Work request: Write out every line below that contains "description".

Provided records:
-=-=-

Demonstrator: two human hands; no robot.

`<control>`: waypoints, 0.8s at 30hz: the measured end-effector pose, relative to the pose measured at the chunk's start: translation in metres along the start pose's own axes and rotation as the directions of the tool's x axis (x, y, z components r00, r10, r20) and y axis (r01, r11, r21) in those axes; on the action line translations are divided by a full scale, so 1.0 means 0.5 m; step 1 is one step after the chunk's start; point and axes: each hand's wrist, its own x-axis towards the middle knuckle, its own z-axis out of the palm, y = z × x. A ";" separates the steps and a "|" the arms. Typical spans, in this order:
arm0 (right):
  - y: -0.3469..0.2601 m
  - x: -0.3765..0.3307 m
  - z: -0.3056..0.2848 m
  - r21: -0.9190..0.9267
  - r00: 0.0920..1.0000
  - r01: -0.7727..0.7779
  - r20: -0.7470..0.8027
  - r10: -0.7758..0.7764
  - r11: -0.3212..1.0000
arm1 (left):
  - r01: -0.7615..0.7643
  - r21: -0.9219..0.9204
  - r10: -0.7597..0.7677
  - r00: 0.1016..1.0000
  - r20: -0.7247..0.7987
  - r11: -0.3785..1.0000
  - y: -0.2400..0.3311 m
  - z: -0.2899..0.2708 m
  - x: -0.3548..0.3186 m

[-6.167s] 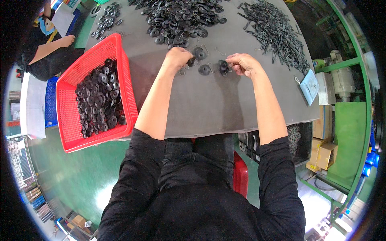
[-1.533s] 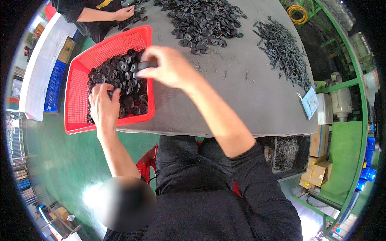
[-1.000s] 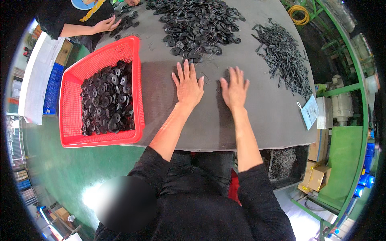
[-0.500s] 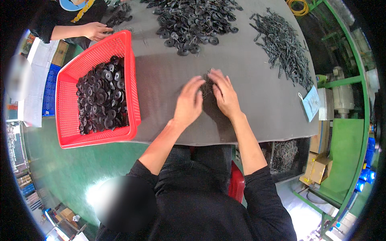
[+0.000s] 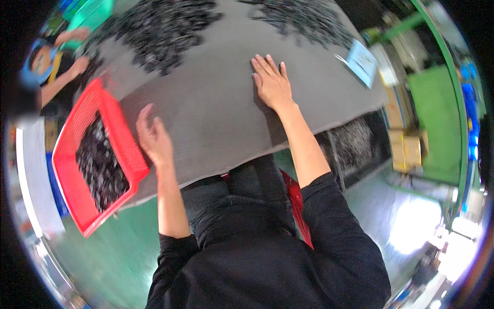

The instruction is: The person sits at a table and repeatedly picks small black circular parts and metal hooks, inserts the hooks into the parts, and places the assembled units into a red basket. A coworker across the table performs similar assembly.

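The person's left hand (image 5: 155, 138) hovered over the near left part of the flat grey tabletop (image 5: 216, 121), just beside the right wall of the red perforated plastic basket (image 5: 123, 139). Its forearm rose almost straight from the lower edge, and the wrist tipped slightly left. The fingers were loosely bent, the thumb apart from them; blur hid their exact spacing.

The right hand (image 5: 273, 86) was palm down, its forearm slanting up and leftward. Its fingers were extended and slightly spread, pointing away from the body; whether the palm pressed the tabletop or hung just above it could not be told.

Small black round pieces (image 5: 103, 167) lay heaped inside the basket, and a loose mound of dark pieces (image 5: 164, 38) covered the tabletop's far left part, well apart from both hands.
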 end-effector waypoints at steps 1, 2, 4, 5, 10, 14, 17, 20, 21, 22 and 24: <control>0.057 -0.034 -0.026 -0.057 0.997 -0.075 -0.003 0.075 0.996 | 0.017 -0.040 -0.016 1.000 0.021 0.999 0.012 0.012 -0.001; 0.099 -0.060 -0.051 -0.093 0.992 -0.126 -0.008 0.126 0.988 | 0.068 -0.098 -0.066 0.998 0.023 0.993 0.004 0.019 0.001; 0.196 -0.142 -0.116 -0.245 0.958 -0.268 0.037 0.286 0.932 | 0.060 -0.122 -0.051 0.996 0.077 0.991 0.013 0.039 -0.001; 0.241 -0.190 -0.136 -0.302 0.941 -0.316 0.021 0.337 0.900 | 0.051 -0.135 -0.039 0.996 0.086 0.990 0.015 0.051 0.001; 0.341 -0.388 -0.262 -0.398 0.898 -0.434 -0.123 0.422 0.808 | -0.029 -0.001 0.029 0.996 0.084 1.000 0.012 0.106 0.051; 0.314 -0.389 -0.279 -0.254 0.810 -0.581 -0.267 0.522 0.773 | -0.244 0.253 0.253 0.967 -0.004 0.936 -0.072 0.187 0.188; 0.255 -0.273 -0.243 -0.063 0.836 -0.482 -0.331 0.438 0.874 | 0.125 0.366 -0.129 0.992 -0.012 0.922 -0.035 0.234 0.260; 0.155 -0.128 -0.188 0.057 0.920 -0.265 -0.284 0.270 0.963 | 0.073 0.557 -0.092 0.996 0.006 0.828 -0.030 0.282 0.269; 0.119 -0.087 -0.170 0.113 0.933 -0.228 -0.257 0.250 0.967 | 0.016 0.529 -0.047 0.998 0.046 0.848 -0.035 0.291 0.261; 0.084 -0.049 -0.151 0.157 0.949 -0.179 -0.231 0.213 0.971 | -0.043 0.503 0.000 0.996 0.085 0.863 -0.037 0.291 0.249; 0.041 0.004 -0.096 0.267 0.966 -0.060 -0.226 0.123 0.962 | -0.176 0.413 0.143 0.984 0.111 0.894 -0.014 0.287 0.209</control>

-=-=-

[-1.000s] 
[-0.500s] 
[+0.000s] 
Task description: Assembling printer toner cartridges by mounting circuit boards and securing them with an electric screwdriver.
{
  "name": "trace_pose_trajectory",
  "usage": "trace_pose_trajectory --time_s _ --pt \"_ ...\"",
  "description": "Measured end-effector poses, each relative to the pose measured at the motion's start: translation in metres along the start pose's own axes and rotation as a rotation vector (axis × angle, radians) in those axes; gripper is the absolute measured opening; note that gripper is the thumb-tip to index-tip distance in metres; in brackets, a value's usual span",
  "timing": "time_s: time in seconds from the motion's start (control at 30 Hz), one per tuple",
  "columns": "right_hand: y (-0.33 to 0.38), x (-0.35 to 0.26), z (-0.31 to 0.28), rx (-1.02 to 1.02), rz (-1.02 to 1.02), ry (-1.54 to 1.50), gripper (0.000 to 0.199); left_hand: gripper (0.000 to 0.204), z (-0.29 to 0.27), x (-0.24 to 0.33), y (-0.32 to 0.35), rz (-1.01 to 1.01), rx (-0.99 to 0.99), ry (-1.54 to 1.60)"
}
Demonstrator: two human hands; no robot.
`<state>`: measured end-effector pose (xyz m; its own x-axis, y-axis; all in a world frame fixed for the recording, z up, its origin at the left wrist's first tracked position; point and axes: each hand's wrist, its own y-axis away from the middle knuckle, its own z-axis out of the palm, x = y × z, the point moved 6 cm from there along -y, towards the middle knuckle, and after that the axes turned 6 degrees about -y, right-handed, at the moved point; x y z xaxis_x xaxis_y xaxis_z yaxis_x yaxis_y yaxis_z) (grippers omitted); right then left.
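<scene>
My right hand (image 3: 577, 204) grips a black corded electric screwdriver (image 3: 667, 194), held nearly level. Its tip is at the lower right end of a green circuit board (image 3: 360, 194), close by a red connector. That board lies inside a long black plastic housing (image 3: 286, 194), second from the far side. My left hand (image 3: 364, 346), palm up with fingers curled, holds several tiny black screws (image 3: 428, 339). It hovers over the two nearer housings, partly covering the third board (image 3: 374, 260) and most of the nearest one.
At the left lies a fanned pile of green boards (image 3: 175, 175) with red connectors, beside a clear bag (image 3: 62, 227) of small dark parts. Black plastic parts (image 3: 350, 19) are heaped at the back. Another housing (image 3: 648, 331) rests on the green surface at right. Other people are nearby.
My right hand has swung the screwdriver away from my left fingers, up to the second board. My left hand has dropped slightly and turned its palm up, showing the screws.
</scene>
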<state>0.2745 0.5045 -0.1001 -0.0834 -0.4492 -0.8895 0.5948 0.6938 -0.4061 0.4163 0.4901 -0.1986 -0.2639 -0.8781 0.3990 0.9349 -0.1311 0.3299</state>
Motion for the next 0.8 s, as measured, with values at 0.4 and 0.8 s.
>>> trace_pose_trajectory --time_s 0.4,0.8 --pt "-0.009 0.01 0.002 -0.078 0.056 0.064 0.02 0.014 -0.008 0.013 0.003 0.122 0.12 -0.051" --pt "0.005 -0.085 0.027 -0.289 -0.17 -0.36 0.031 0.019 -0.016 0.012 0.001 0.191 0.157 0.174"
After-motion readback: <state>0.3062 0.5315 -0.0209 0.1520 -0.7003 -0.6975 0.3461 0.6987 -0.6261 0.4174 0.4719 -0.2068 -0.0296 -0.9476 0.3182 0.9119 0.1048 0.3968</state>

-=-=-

Completed task:
Task description: Assembling printer toner cartridges by mounting circuit boards and securing them with an electric screwdriver.
  "description": "Measured end-effector poses, each relative to the pose measured at the motion's start: translation in metres along the start pose's own axes and rotation as a rotation vector (axis × angle, radians) in those axes; gripper is the absolute measured opening; note that gripper is the thumb-tip to index-tip distance in metres; in brackets, a value's usual span",

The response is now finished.